▶ Exercise requirements
Only the lines from the start of the material through the line containing "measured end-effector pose" are to be extracted, exactly as they appear.
[Start of Attachment]
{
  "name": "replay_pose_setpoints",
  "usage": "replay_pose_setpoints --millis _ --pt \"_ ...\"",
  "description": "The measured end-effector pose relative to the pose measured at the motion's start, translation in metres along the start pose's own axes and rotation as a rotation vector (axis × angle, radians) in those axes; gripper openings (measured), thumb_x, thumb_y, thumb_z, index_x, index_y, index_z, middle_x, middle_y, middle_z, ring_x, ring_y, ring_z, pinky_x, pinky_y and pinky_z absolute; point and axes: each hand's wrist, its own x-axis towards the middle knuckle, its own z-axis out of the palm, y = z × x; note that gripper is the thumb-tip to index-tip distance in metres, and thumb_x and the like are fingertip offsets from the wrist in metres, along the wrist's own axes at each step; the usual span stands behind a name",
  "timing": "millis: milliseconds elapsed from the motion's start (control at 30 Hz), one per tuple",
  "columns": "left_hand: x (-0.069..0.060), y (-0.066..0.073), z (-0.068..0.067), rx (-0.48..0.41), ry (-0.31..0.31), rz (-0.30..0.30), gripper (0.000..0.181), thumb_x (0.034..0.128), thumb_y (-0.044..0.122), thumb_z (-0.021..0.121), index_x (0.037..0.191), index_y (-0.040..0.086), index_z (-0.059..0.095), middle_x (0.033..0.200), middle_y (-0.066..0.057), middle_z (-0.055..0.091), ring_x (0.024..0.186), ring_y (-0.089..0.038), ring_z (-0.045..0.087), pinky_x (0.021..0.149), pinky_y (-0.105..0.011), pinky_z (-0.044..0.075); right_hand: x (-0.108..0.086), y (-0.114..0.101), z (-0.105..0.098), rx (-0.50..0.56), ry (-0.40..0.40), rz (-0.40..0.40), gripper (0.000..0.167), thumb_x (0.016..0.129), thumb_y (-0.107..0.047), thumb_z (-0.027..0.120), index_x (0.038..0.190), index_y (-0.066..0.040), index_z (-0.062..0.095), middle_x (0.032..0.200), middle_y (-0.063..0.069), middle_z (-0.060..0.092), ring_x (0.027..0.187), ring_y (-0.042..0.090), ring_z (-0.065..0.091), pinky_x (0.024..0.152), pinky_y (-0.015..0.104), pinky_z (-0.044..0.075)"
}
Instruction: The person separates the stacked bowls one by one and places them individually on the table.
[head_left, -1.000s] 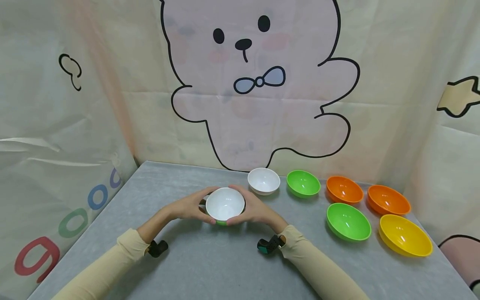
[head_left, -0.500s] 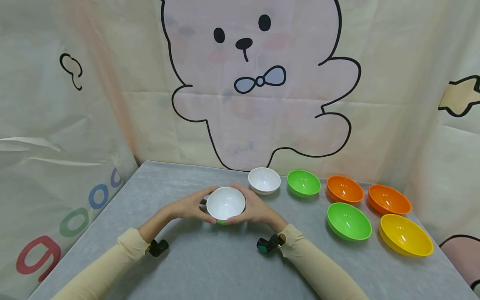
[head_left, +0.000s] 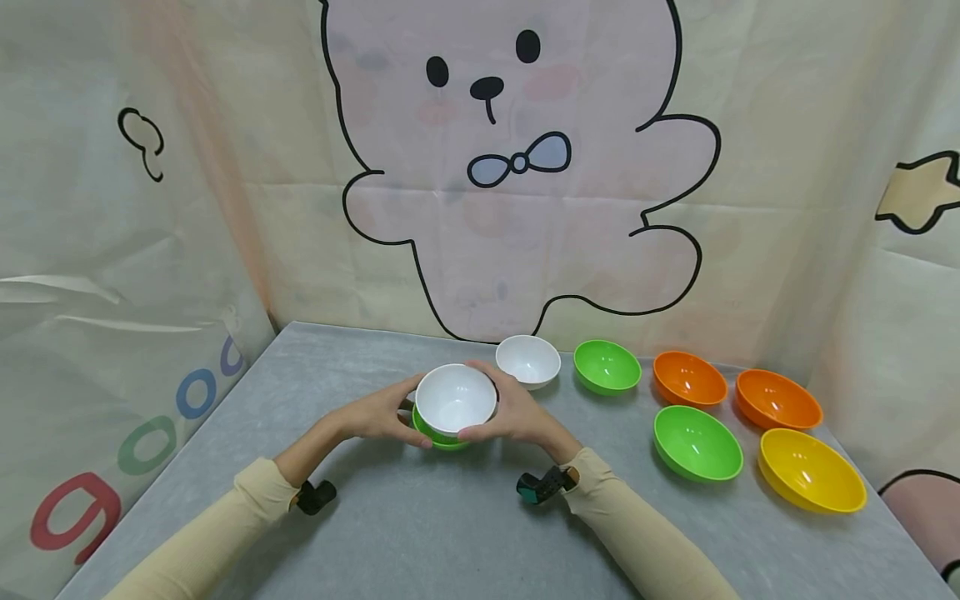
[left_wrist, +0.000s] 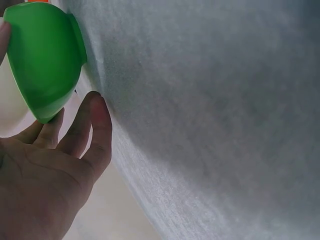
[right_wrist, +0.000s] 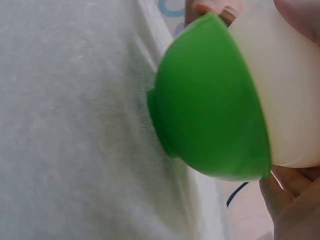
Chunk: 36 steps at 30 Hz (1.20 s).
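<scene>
In the head view my right hand (head_left: 517, 408) grips a white bowl (head_left: 456, 398), its thumb on the near side of the rim. Beneath it is a green bowl (head_left: 438, 439), held by my left hand (head_left: 382, 412) with thumb and fingers at its rim. The white bowl sits above the green one, shifted slightly right and tilted. Seen from the right wrist, the white bowl (right_wrist: 282, 85) stands partly out of the green bowl (right_wrist: 210, 105). The left wrist view shows the green bowl's side (left_wrist: 45, 60) with its foot close to the tabletop.
On the grey table (head_left: 420, 533), another white bowl (head_left: 528, 362) and a green bowl (head_left: 607, 367) stand behind my right hand. Orange bowls (head_left: 688, 379) (head_left: 777, 399), a larger green bowl (head_left: 697, 443) and a yellow bowl (head_left: 811, 471) are at the right. A printed cloth (head_left: 300, 250) hangs behind.
The white bowl has risen a little and moved right with my right hand, so more of the green bowl shows below it. My left hand has stayed almost still.
</scene>
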Motion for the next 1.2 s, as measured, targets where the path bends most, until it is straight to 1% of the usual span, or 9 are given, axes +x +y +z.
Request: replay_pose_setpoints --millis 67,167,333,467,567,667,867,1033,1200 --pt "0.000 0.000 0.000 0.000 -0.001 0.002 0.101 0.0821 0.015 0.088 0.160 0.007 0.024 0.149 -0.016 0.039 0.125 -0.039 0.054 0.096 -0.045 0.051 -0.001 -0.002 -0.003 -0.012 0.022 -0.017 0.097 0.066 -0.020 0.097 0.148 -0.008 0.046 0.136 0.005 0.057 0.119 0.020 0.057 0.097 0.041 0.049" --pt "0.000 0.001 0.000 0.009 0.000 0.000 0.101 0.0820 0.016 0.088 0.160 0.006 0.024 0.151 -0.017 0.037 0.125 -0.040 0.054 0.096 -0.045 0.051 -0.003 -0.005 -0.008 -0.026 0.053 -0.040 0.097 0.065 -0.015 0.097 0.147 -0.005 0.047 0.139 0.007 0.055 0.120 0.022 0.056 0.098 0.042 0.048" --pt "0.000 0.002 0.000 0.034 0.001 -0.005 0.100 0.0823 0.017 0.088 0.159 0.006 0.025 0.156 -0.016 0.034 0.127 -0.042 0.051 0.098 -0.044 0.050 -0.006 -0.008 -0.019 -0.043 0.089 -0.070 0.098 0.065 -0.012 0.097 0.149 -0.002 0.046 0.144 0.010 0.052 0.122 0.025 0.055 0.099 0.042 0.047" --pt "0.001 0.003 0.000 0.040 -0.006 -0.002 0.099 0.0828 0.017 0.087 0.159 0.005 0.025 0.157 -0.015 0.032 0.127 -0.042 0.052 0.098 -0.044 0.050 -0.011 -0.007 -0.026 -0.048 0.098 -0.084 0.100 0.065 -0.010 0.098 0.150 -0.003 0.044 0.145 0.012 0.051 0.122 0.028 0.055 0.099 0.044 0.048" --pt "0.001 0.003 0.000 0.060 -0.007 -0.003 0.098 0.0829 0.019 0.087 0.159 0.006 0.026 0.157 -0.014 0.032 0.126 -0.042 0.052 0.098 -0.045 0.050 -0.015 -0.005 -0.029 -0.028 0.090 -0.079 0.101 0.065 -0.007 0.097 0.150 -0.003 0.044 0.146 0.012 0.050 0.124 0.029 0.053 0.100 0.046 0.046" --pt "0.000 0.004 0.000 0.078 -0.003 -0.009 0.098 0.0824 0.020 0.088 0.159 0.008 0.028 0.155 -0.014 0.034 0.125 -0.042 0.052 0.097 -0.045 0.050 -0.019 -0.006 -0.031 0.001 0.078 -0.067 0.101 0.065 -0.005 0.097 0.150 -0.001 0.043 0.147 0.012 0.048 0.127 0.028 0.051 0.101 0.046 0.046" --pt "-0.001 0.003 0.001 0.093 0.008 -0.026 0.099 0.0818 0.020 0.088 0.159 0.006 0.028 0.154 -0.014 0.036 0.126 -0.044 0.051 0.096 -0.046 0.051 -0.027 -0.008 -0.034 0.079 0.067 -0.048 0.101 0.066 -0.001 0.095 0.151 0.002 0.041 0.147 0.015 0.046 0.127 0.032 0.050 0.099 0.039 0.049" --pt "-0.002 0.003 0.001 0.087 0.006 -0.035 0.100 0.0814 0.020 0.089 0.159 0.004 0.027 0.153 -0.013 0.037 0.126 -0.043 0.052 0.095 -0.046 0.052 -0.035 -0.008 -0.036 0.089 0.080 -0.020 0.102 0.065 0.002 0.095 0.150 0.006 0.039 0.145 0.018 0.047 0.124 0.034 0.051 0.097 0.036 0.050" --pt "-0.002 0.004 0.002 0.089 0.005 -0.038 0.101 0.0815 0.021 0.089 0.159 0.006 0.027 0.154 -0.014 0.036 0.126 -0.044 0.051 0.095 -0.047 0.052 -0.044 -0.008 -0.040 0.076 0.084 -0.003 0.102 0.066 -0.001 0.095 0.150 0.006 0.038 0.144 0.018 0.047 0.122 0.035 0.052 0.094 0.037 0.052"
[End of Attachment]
▶ Expected output
{
  "name": "replay_pose_setpoints",
  "usage": "replay_pose_setpoints --millis _ --pt \"_ ...\"",
  "description": "The measured end-effector pose relative to the pose measured at the motion's start, translation in metres along the start pose's own axes and rotation as a rotation vector (axis × angle, radians) in those axes; gripper openings (measured), thumb_x, thumb_y, thumb_z, index_x, index_y, index_z, middle_x, middle_y, middle_z, ring_x, ring_y, ring_z, pinky_x, pinky_y and pinky_z absolute; point and axes: each hand's wrist, its own x-axis towards the middle knuckle, its own z-axis out of the palm, y = z × x; note that gripper is the thumb-tip to index-tip distance in metres, and thumb_x and the like are fingertip offsets from the wrist in metres, along the wrist's own axes at each step; the usual span stands behind a name",

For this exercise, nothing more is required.